Would you like to say anything before you go? How do you feel now?

Shakes his head in disgust. I think I had a hair in my eye.

Shudders rock my ribcage. I think of the popcorn they sell at Target. Then I remember the circus when I was young, how I cut myself on the popcorn box and how bright red the blood was that wouldn't stop flowing. It stung because of the salt.

I think of summer days with old friends. How Max came with us to the store even though he was under house arrest.

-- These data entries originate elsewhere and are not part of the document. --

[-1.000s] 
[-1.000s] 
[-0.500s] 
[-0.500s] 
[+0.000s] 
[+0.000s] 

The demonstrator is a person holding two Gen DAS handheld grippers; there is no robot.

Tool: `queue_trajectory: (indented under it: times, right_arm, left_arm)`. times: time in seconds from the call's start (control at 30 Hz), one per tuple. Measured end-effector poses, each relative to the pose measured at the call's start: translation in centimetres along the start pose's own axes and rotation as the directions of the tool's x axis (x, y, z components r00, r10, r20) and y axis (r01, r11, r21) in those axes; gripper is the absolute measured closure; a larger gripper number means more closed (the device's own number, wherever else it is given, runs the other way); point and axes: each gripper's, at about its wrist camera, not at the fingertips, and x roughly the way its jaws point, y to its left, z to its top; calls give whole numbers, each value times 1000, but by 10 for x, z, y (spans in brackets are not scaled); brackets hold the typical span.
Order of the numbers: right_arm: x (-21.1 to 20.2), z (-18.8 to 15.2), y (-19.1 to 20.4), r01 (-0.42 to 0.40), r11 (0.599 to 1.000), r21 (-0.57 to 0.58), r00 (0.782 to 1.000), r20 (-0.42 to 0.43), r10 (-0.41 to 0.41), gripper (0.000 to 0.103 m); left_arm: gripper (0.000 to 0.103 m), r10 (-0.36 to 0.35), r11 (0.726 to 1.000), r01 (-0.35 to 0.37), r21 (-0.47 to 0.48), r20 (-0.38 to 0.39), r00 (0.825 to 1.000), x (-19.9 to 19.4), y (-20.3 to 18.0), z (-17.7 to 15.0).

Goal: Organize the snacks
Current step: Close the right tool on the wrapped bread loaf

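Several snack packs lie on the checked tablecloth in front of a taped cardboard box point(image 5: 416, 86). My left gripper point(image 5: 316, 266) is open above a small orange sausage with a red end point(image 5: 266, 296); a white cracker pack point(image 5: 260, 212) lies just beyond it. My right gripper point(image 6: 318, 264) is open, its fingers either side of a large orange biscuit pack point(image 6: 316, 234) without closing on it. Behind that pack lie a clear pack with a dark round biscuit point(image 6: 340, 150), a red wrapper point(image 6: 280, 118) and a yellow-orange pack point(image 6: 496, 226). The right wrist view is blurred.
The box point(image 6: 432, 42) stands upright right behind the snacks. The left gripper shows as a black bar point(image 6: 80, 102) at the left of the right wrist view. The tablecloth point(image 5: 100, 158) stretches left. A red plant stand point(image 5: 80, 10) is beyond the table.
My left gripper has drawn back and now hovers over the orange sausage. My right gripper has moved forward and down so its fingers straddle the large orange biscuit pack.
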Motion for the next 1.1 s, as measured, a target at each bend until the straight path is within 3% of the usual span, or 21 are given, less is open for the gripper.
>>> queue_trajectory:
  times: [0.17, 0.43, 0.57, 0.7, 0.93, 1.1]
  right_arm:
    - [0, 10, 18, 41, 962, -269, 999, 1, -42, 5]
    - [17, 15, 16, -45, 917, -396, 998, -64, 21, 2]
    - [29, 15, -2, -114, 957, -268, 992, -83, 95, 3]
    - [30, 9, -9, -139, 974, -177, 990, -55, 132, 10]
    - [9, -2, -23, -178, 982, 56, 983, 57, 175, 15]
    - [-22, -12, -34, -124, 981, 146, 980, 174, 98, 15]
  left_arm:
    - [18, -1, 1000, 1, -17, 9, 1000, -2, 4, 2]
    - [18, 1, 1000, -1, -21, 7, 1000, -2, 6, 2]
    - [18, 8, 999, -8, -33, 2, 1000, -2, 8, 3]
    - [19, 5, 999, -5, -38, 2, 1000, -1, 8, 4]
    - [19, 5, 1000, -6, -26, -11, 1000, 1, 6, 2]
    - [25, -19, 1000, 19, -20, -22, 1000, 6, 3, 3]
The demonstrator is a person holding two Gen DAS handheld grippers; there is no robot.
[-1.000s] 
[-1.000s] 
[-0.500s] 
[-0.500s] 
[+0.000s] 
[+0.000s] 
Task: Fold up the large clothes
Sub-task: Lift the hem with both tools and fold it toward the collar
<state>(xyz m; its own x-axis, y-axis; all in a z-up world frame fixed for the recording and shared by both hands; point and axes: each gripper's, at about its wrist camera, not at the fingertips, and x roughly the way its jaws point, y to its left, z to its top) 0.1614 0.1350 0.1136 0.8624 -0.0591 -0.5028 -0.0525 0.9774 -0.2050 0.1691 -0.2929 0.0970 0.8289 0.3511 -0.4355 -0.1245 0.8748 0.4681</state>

Knocking at the door. The cookie man. They called me the cookie man. They must have known what a horrible job it was. How many nights did I worry about being alone. How many nights did I fall asleep crying like a battered woman over nothing. How many years were wasted in pity. How many nights did I dream of violet hyacinths growing by the ocean. How badly I wanted to love those flowers.

Hang up the phone.

I wake up, sitting up in bed. I don't remember where I am for a moment. For a moment I swear I can still hear the screaming girl and the gunshots echoing in the alleyway. The flicker of candles. But I left them all behind. I ran so far away to this country, a place none of them ever dreamed existed. The only sound is the creak of springs as the silent snow falls. I turn in my bed and am carried back to the ocean, those violet hyacinths. Back to the moment I walked by her, holding that book of Shakespeare in my hand and my heart beating restlessly in my chest. Back, back, back I go. Deep, deep, deep into the black ocean of the past. Of a future that never was. Of secrets never shared.

The half-buried figurine stares at me from the dirt. It is not how I remember leaving it. It was a man before, but now it is a glass swan. I fear for the swan. I wish I could show somebody how beautiful it is. In time.